- Exercise requirements
Only the number is wanted: tally the lines below that contain the word "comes".
Data extracts Block Start
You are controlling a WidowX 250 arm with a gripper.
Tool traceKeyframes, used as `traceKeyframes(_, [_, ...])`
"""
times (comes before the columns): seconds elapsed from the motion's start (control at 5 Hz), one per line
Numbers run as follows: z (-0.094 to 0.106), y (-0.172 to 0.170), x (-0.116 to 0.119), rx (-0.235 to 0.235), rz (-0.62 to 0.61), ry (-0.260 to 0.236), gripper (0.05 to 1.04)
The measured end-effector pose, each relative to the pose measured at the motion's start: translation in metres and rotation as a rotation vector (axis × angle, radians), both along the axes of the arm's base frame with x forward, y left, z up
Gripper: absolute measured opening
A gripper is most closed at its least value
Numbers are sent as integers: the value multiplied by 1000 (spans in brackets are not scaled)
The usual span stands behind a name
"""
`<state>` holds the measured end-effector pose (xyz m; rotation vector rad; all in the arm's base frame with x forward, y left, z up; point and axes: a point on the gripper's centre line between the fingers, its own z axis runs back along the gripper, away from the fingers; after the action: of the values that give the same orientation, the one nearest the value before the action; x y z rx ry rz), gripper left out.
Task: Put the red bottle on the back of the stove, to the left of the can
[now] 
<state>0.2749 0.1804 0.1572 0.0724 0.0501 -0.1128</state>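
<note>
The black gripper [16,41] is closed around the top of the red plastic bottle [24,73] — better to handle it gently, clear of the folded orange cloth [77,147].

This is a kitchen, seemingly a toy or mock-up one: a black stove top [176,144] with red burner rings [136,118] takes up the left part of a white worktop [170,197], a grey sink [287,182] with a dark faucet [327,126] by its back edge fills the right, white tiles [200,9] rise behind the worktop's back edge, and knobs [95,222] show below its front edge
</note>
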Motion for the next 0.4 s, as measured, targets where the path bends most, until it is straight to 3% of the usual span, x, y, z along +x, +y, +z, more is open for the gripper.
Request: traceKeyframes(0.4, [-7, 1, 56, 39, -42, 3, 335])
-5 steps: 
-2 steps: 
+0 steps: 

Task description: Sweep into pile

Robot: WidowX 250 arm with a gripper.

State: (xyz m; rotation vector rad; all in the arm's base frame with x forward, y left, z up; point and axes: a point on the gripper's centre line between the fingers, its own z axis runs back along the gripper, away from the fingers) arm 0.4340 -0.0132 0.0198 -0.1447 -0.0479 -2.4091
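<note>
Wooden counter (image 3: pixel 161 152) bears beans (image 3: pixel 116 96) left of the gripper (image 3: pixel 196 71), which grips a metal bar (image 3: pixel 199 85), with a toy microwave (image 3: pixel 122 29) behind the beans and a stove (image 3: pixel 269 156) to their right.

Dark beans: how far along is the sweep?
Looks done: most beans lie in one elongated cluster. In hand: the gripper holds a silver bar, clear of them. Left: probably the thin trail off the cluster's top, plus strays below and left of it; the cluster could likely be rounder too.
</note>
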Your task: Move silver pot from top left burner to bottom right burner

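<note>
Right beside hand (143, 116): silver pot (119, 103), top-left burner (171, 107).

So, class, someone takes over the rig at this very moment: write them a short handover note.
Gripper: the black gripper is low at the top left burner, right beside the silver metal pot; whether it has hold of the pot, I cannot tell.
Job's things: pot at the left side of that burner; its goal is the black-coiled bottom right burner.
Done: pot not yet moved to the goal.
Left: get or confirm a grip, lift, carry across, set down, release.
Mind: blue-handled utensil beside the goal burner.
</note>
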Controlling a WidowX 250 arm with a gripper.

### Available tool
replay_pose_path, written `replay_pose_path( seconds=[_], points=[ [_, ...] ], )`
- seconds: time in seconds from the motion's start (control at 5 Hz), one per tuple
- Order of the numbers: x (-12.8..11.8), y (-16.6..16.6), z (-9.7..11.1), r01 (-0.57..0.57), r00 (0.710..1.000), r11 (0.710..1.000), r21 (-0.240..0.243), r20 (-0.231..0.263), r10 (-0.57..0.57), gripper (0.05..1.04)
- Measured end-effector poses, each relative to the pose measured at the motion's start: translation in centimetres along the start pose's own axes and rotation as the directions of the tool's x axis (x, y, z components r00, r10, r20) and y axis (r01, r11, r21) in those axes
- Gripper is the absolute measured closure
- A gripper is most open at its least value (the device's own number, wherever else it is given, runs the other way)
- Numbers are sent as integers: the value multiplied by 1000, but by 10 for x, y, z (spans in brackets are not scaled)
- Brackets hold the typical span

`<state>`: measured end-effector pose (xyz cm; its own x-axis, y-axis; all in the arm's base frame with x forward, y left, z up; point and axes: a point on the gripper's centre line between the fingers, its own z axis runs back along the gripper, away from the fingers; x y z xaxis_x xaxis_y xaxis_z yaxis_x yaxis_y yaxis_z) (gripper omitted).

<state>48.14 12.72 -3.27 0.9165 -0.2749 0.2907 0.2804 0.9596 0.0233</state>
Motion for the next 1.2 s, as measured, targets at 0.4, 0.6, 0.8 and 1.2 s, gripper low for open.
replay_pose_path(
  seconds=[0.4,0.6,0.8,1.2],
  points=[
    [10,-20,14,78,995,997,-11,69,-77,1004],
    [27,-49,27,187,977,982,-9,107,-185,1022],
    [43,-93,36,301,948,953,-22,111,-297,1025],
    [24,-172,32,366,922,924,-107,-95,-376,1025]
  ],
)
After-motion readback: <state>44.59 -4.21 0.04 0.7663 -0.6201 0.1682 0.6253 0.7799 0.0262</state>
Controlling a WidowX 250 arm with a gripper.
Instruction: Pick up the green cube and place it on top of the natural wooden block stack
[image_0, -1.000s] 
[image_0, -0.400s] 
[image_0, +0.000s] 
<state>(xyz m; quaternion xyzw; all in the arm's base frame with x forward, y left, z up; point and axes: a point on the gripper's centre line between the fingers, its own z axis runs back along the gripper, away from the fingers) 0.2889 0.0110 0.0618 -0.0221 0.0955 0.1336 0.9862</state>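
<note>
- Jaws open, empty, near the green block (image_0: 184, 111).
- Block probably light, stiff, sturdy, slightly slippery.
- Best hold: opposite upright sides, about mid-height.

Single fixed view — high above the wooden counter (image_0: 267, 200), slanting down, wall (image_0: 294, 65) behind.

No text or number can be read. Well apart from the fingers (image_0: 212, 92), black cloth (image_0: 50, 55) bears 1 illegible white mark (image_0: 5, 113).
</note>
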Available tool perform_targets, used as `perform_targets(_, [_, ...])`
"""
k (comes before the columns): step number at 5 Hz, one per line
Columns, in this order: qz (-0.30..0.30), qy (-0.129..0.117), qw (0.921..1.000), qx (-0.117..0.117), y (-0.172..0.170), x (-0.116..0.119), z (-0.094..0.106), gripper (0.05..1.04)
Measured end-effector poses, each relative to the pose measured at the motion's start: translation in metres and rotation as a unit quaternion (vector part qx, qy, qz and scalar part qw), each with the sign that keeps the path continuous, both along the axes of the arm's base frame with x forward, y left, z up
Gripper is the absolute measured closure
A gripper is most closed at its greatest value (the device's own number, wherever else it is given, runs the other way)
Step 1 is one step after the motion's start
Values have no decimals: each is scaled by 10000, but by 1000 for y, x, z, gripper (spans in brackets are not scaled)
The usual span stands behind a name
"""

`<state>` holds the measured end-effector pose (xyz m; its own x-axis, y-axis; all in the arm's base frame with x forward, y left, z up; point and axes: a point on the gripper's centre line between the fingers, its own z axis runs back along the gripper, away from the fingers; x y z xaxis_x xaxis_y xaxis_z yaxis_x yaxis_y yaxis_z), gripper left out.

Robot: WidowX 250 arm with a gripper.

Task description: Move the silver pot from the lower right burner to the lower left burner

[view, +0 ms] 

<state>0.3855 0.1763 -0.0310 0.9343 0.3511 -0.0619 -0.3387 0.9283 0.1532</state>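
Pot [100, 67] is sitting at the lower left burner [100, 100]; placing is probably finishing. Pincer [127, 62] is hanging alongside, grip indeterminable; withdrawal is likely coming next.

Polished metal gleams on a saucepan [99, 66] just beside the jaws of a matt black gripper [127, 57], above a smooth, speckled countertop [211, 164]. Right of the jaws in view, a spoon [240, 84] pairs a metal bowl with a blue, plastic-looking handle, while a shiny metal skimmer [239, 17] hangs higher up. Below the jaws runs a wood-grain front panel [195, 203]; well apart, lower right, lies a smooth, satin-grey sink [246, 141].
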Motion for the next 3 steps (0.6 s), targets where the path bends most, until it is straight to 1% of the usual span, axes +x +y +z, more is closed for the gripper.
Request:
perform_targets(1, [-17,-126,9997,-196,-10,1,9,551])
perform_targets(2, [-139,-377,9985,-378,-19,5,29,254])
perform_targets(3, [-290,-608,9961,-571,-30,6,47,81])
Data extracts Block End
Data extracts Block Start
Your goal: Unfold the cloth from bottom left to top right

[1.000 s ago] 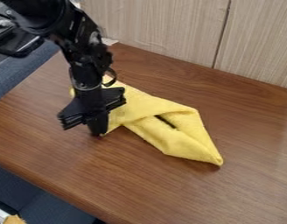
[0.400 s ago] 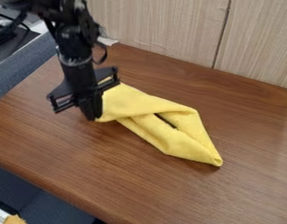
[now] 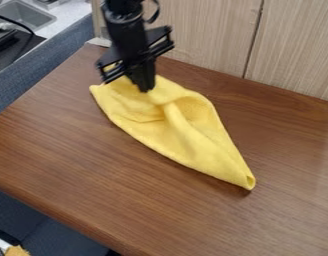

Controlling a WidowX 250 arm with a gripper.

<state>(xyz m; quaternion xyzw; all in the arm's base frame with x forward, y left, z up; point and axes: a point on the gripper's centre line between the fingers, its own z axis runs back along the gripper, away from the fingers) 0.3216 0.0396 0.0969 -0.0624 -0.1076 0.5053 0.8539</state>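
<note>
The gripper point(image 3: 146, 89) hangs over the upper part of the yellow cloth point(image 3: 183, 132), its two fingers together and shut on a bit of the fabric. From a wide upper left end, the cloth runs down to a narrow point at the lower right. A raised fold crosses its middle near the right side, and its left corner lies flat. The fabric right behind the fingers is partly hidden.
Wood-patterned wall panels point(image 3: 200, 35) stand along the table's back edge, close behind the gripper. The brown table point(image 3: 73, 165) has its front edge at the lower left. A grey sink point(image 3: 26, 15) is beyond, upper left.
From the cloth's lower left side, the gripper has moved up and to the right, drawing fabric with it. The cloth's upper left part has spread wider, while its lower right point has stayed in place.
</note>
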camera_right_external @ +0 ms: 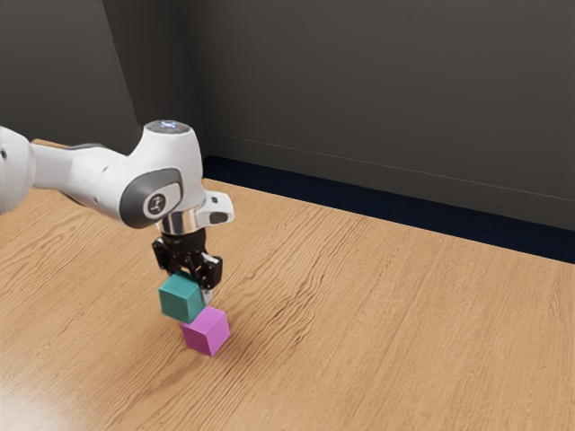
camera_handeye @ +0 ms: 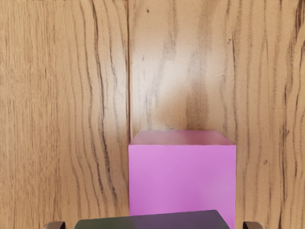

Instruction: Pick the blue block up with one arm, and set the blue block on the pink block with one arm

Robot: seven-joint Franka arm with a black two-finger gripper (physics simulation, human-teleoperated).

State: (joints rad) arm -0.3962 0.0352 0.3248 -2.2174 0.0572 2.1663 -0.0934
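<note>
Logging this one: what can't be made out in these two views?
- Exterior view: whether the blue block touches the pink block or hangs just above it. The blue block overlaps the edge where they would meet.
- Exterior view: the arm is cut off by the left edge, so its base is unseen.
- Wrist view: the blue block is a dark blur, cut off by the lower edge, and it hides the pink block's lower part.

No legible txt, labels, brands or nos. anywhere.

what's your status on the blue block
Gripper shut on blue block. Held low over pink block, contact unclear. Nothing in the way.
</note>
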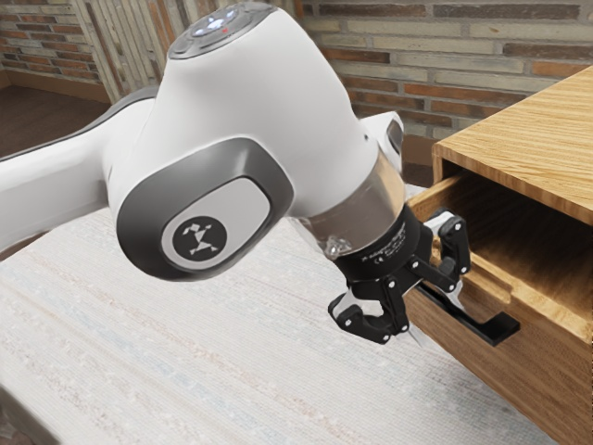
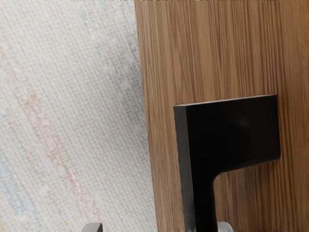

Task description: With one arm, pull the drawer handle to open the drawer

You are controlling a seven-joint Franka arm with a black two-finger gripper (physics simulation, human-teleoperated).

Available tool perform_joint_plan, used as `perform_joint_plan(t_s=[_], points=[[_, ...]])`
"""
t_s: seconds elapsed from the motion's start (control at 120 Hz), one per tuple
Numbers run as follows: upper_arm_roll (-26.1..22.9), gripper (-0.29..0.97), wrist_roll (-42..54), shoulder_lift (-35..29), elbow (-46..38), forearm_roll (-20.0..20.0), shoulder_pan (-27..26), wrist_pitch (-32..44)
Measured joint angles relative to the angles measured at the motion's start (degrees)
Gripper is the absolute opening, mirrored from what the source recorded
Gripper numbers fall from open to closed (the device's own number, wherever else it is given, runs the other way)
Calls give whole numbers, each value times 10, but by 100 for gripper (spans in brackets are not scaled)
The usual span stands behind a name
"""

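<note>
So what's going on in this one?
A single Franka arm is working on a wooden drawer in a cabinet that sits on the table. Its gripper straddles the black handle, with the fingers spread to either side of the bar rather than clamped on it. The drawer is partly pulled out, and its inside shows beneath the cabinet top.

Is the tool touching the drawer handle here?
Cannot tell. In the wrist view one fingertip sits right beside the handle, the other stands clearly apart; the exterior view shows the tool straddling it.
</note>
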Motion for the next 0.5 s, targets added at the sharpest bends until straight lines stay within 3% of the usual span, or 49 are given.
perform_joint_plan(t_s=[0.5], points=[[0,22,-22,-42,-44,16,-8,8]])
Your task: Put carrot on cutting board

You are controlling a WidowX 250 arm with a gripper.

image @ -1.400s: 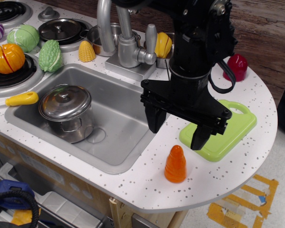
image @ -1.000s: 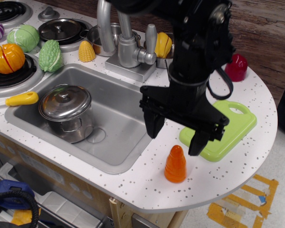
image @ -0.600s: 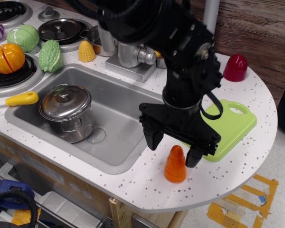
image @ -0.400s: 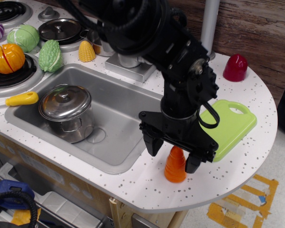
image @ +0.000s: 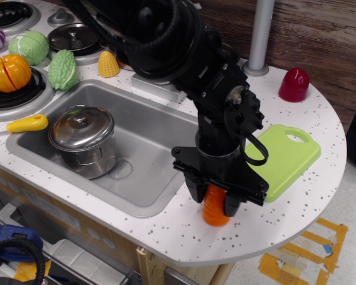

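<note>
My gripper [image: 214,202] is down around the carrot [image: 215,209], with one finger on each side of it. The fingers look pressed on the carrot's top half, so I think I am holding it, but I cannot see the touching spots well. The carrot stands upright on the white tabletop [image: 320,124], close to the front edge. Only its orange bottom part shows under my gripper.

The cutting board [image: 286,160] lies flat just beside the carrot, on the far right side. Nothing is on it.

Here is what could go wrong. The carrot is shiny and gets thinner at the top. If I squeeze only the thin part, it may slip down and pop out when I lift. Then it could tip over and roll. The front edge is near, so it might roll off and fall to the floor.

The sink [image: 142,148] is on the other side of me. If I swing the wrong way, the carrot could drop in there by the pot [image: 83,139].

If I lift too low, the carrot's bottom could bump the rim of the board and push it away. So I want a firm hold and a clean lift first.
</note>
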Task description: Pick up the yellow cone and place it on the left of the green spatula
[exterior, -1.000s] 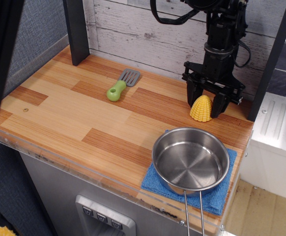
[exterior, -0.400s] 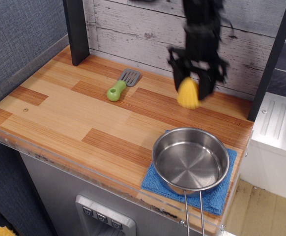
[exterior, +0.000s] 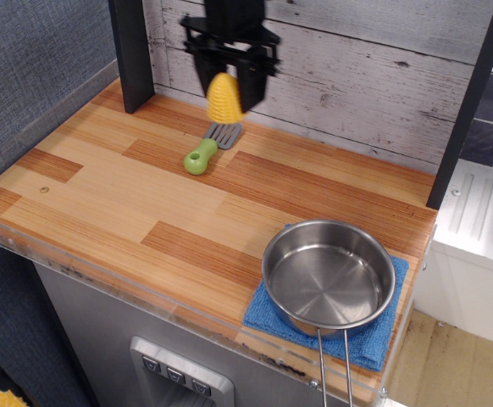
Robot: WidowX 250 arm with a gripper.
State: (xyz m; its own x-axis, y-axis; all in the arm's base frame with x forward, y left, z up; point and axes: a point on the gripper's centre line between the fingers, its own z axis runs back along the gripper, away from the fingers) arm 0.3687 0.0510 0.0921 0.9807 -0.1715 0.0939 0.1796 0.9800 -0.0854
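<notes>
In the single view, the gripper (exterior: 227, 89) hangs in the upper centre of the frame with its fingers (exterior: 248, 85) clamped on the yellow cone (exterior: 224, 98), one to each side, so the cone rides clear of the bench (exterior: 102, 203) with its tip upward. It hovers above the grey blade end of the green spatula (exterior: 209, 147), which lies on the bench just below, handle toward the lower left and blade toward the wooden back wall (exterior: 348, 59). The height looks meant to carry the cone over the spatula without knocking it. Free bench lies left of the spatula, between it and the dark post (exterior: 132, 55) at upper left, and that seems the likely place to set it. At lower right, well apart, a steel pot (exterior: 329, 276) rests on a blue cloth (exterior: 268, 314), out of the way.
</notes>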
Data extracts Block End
- Task answer
2